▶ [Requirement]: Every line of the material is to be quoted verbatim, minus the pictures.
# # # #
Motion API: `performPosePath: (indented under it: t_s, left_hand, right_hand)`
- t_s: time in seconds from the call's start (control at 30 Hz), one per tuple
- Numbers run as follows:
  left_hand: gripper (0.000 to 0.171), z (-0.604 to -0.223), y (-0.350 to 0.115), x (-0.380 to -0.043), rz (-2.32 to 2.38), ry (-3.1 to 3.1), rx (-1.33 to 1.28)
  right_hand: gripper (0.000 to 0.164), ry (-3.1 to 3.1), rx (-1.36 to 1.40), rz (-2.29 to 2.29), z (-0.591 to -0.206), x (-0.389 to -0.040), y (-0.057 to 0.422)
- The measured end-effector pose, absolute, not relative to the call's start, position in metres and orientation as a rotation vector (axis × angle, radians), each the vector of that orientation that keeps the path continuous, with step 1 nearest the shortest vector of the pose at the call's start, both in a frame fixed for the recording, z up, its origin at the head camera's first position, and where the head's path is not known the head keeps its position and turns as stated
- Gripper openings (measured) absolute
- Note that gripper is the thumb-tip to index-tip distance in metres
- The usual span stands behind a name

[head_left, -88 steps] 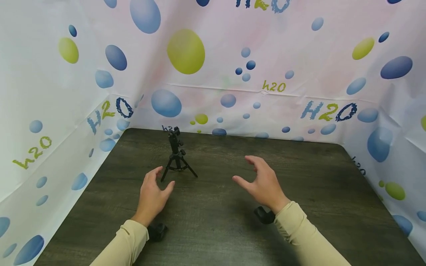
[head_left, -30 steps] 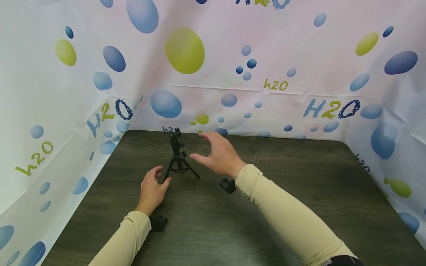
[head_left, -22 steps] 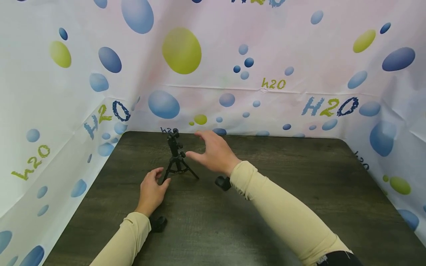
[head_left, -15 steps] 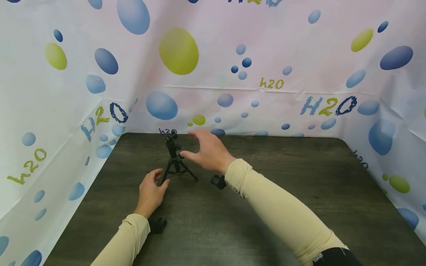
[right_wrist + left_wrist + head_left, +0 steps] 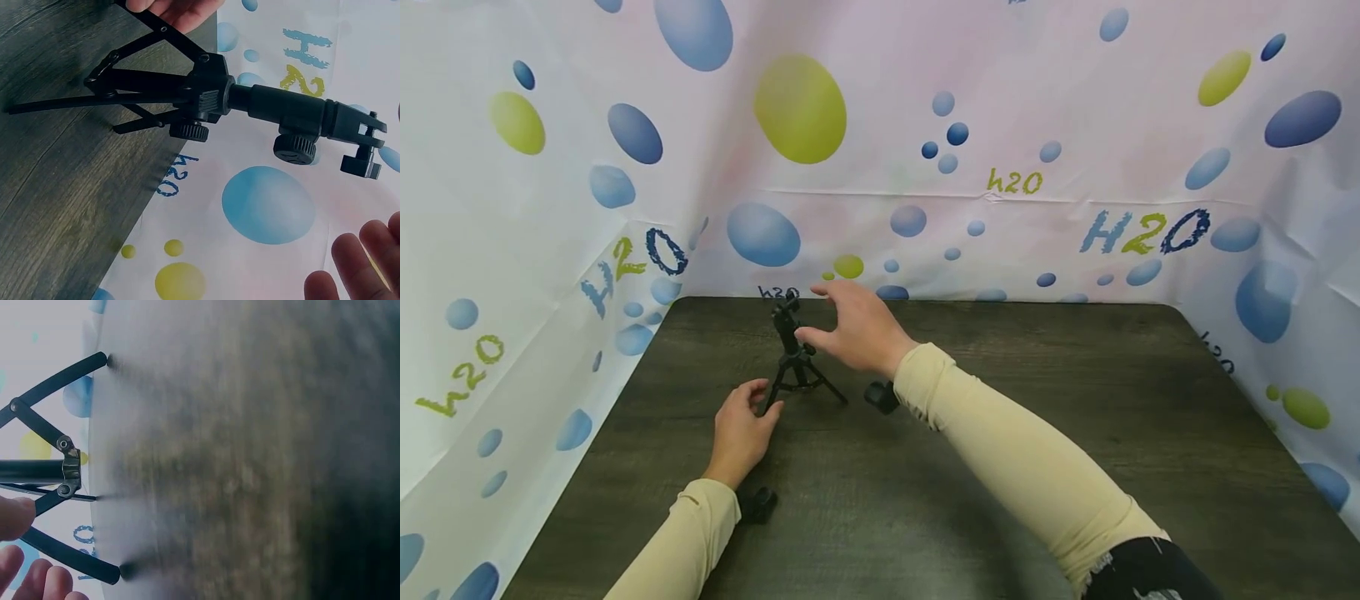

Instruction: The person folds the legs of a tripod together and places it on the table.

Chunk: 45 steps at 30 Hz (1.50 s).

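Note:
A small black tripod (image 5: 793,358) stands upright on spread legs at the far left of the dark table. My left hand (image 5: 741,433) is low at its near left leg, which passes between thumb and fingers. The left wrist view has the thumb (image 5: 15,517) against that leg, with curled fingers (image 5: 44,578) below. My right hand (image 5: 861,329) hovers right of the tripod's upper column, thumb and fingers spread apart. From the right wrist, the column with its knobs and top clamp (image 5: 362,147) lies clear of my right fingers (image 5: 359,262).
A black wrist camera (image 5: 882,397) hangs under the right wrist, another camera (image 5: 760,505) under the left. The dark wooden table (image 5: 1000,467) ends at a white backdrop (image 5: 1037,100) printed with blue and green spots.
My right hand has come across from the right to beside the tripod's column. My left hand has closed in on the near leg. The tripod stays about where it was.

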<state>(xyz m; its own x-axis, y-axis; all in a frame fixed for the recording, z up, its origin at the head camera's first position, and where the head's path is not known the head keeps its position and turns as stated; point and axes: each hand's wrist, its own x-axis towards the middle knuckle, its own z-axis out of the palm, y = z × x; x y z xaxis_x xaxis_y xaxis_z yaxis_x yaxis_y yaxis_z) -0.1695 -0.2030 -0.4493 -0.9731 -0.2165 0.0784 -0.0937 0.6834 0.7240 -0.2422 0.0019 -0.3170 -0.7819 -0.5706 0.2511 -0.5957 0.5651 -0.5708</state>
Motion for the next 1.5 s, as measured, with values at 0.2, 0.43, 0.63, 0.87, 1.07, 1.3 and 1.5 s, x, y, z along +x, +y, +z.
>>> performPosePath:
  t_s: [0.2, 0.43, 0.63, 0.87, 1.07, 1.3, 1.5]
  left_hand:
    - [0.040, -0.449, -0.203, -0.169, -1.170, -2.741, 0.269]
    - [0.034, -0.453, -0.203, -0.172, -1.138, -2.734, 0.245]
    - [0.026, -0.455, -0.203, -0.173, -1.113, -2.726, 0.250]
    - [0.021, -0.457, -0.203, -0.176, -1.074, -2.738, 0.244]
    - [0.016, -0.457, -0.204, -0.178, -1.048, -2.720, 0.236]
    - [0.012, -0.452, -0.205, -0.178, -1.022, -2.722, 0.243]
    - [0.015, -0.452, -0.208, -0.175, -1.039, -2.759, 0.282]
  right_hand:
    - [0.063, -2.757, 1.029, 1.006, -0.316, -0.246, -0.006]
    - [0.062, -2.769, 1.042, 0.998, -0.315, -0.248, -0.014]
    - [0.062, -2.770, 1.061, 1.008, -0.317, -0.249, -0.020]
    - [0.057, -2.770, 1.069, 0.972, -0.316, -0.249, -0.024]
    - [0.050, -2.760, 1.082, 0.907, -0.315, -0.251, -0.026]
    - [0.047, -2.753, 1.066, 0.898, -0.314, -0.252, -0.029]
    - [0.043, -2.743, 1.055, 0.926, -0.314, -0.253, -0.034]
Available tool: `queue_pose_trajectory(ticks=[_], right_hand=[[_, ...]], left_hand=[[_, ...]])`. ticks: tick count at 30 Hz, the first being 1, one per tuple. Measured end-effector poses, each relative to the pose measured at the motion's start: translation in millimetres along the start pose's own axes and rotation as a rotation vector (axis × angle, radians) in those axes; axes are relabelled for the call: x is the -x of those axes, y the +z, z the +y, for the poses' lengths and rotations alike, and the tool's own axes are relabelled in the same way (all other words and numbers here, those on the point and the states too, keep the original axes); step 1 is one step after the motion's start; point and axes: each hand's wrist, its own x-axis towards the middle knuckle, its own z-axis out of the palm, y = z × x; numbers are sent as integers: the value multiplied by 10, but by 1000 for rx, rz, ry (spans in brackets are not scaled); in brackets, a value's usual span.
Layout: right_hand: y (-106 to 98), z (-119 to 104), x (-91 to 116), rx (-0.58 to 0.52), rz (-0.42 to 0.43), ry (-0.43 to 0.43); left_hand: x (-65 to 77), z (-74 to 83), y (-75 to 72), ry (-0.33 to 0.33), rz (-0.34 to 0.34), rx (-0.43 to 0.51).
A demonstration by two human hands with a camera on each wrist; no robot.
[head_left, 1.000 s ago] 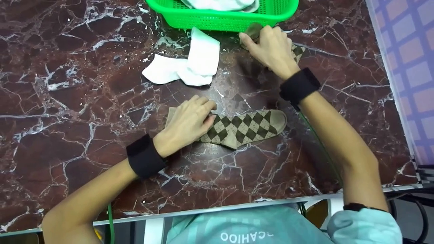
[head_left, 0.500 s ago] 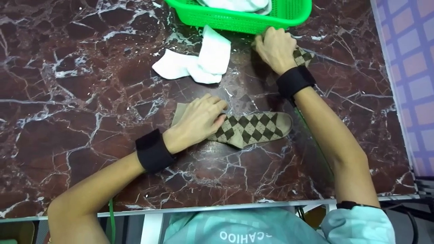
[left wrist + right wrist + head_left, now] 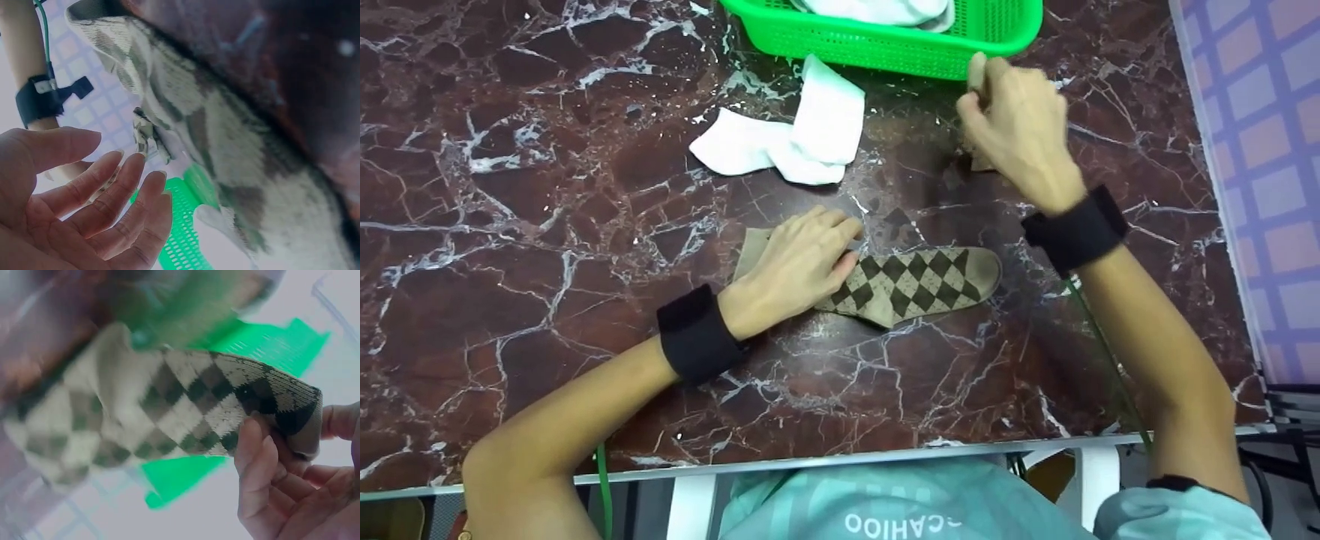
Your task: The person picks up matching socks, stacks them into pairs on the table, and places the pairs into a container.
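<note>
A beige and brown argyle sock point(image 3: 934, 281) lies flat on the marbled table, toe to the right, heel toward the person. Over its cuff end is my left hand point(image 3: 793, 259), fingers loosely bent, palm down; the left wrist view shows nothing gripped in it. Beside the basket, my right hand point(image 3: 1024, 120) holds a second argyle sock point(image 3: 174, 405) by its plain toe, pinched between thumb and fingers. In the right wrist view that sock stretches out to the left, somewhat blurred. From the head view, most of it is hidden beneath the hand.
A green plastic basket point(image 3: 870, 56) with white socks point(image 3: 877, 9) in it stands at the far side. White socks point(image 3: 829, 120) lie partly overlapped in front of it. A checked purple surface point(image 3: 1252, 150) borders the table's right edge.
My right hand has moved right, bringing the second argyle sock's toe up by the basket's corner. The left hand stays at its sock. The whole head view has shifted slightly.
</note>
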Motion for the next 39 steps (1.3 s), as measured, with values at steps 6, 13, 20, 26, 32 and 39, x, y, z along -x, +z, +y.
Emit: queue_pose_trajectory(ticks=[6,13,20,26,32,39], right_hand=[[-402,-9,209,-75,185,-66],[-697,-164,236,-115,422,-214],[-761,-320,187,-188,554,-312],[-835,-344,267,-295,635,-325],[-956,-321,452,-446,765,-381],[-1077,-248,639,-660,866,-451]], left_hand=[[-44,50,-4,18,33,-12],[-78,94,11,-2,57,21],[-99,131,16,-10,51,180],[-179,-5,41,-58,180,376],[-207,-104,21,-302,193,512],[-263,13,-66,-255,143,926]])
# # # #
▶ [Result of this task]:
Motion API: `performPosePath: (indented under it: t_s, left_hand, right_hand)`
- t_s: time in seconds from the call's start (control at 30 Hz), one per tuple
- Numbers run as follows:
  left_hand: gripper (0.000 to 0.171), z (-0.604 to -0.223), y (-0.350 to 0.115), x (-0.380 to -0.043), rz (-2.32 to 2.38), ry (-3.1 to 3.1), rx (-1.33 to 1.28)
  right_hand: gripper (0.000 to 0.164), ry (-3.1 to 3.1), rx (-1.36 to 1.40), rz (-2.29 to 2.29), z (-0.591 to -0.206), x (-0.389 to -0.040), y (-0.057 to 0.422)
- The measured end-effector pose, absolute, not relative to the call's start, position in metres and orientation as a rotation vector (axis × angle, radians), each the vector of that orientation that keeps the path continuous, with step 1 nearest the shortest vector of the pose at the call's start, both in a frame fixed for the recording, z up, its origin at the head camera's first position, and where the head's path is not known the head keeps its position and turns as stated
- Gripper openings (measured) absolute
- Note that gripper is the thumb-tip to index-tip distance in metres
- The usual span stands behind a name

[head_left, -88 steps] 
[head_left, -30 steps] 
[head_left, -22 steps] 
[head_left, -15 steps] 
[right_wrist + left_wrist + head_left, +0 steps] 

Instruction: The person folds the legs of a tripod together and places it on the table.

Chunk: 45 steps at 30 Hz (1.50 s).

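Note:
A small black tripod (image 5: 793,358) stands upright on spread legs at the far left of the dark table. My left hand (image 5: 741,433) is low at its near left leg, which passes between thumb and fingers. The left wrist view has the thumb (image 5: 15,517) against that leg, with curled fingers (image 5: 44,578) below. My right hand (image 5: 861,329) hovers right of the tripod's upper column, thumb and fingers spread apart. From the right wrist, the column with its knobs and top clamp (image 5: 362,147) lies clear of my right fingers (image 5: 359,262).
A black wrist camera (image 5: 882,397) hangs under the right wrist, another camera (image 5: 760,505) under the left. The dark wooden table (image 5: 1000,467) ends at a white backdrop (image 5: 1037,100) printed with blue and green spots.
My right hand has come across from the right to beside the tripod's column. My left hand has closed in on the near leg. The tripod stays about where it was.
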
<state>(xyz m; its own x-axis, y-axis; all in a frame fixed for the recording, z up, its origin at the head camera's first position, and where the head's path is not known the head keeps its position and turns as stated; point and axes: each hand's wrist, its own x-axis towards the middle knuckle, its own z-axis out of the palm, y = z × x; x y z xaxis_x xaxis_y xaxis_z yaxis_x yaxis_y yaxis_z) -0.1695 -0.2030 -0.4493 -0.9731 -0.2165 0.0784 -0.0937 0.6834 0.7240 -0.2422 0.0019 -0.3170 -0.7819 -0.5706 0.2511 -0.5957 0.5651 -0.5708</state>
Motion for the next 1.5 s, as measured, with values at 0.2, 0.43, 0.63, 0.87, 1.07, 1.3 and 1.5 s, x, y, z along +x, +y, +z.
>>> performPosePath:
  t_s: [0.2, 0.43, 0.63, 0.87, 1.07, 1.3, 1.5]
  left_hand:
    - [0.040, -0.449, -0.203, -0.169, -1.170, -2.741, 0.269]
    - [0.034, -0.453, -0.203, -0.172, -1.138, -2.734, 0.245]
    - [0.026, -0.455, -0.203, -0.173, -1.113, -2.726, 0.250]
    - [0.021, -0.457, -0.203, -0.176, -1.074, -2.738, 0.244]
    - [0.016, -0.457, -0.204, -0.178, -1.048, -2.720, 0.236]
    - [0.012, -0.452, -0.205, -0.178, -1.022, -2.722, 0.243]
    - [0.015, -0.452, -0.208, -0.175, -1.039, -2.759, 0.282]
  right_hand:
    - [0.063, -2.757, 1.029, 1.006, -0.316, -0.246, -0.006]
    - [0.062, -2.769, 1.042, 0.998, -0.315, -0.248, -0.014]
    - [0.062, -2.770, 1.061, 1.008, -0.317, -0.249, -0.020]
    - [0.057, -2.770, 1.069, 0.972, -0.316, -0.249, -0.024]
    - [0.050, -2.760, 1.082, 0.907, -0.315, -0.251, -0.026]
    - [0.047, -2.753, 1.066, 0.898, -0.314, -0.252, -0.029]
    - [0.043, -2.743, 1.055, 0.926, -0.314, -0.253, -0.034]
Available tool: `queue_pose_trajectory(ticks=[_], right_hand=[[_, ...]], left_hand=[[_, ...]])`. ticks: tick count at 30 Hz, the first being 1, one per tuple. Measured end-effector poses, each relative to the pose measured at the motion's start: translation in millimetres along the start pose's own axes and rotation as a rotation vector (axis × angle, radians) in those axes; axes are relabelled for the call: x is the -x of those axes, y the +z, z the +y, for the poses' lengths and rotations alike, and the tool's own axes are relabelled in the same way (all other words and numbers here, those on the point and the states too, keep the original axes); step 1 is one step after the motion's start; point and axes: each hand's wrist, its own x-axis towards the middle knuckle, its own z-axis out of the palm, y = z × x; numbers are sent as integers: the value multiplied by 10, but by 1000 for rx, rz, ry (spans in brackets are not scaled); in brackets, a value's usual span.
Layout: right_hand: y (-106 to 98), z (-119 to 104), x (-91 to 116), rx (-0.58 to 0.52), rz (-0.42 to 0.43), ry (-0.43 to 0.43); left_hand: x (-65 to 77), z (-74 to 83), y (-75 to 72), ry (-0.33 to 0.33), rz (-0.34 to 0.34), rx (-0.43 to 0.51).
A demonstration by two human hands with a camera on each wrist; no robot.
[head_left, 1.000 s ago] 
[head_left, 0.500 s ago] 
[left wrist + right wrist + head_left, now] 
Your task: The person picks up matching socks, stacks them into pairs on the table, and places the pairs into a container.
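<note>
A beige and brown argyle sock point(image 3: 934, 281) lies flat on the marbled table, toe to the right, heel toward the person. Over its cuff end is my left hand point(image 3: 793, 259), fingers loosely bent, palm down; the left wrist view shows nothing gripped in it. Beside the basket, my right hand point(image 3: 1024, 120) holds a second argyle sock point(image 3: 174, 405) by its plain toe, pinched between thumb and fingers. In the right wrist view that sock stretches out to the left, somewhat blurred. From the head view, most of it is hidden beneath the hand.
A green plastic basket point(image 3: 870, 56) with white socks point(image 3: 877, 9) in it stands at the far side. White socks point(image 3: 829, 120) lie partly overlapped in front of it. A checked purple surface point(image 3: 1252, 150) borders the table's right edge.
My right hand has moved right, bringing the second argyle sock's toe up by the basket's corner. The left hand stays at its sock. The whole head view has shifted slightly.
</note>
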Motion for the next 39 steps (1.3 s), as measured, with values at steps 6, 13, 20, 26, 32 and 39, x, y, z along -x, +z, +y.
Emit: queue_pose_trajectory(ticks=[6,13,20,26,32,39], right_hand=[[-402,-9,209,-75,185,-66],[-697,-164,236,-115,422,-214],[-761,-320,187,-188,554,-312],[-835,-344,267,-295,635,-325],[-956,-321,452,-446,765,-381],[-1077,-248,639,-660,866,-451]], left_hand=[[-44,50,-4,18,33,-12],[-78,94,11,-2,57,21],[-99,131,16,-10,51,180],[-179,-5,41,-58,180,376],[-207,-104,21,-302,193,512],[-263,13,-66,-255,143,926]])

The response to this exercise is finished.